- _Work order_
Would you filter the listing below so that only lines with the word "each" remain?

- _Stored data_
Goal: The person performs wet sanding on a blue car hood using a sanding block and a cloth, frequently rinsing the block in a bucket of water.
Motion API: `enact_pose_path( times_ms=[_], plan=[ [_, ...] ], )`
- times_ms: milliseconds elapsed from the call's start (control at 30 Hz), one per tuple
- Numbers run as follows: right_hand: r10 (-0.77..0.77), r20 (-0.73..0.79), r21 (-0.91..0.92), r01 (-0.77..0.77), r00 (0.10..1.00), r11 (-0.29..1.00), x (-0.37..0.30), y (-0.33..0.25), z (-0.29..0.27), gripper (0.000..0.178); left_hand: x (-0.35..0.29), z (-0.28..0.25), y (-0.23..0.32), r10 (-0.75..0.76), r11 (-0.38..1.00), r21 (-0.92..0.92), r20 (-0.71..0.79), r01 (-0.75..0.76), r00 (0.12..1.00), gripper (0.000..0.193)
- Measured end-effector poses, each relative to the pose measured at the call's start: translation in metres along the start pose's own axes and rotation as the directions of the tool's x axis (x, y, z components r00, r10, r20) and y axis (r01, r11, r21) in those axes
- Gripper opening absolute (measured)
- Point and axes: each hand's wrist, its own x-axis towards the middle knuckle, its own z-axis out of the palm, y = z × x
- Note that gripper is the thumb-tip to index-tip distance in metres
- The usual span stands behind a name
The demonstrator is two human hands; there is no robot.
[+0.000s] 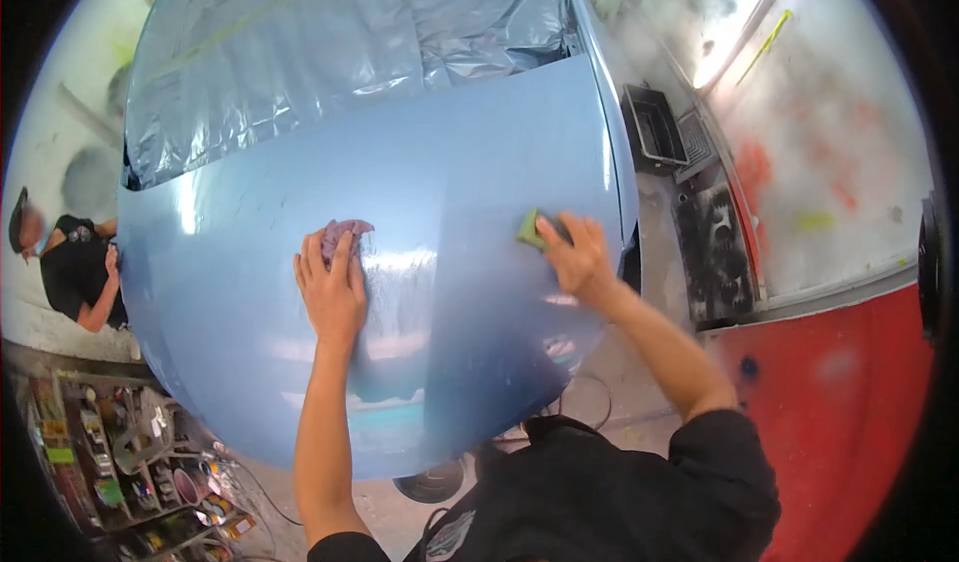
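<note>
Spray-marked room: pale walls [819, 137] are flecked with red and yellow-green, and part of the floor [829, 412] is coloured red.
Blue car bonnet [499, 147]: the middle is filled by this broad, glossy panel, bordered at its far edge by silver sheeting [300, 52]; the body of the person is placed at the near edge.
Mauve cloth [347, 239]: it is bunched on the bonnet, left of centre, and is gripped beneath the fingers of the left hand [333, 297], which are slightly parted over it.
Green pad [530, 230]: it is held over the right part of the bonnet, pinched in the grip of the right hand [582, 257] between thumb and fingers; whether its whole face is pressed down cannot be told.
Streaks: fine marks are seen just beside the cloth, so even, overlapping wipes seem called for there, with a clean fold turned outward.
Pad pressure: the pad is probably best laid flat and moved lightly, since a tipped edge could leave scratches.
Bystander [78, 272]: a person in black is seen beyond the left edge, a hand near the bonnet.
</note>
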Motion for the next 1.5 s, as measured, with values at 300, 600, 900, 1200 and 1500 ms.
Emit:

- _Answer section_
- Measured end-effector poses, each relative to the pose measured at the call's start: translation in metres along the start pose's own axes and rotation as the directions of the tool's x axis (x, y, z components r00, r10, r20) and y axis (r01, r11, r21) in those axes
- Point and axes: each hand's wrist, its own x-axis towards the middle knuckle, its own z-axis out of the palm, y = z × x

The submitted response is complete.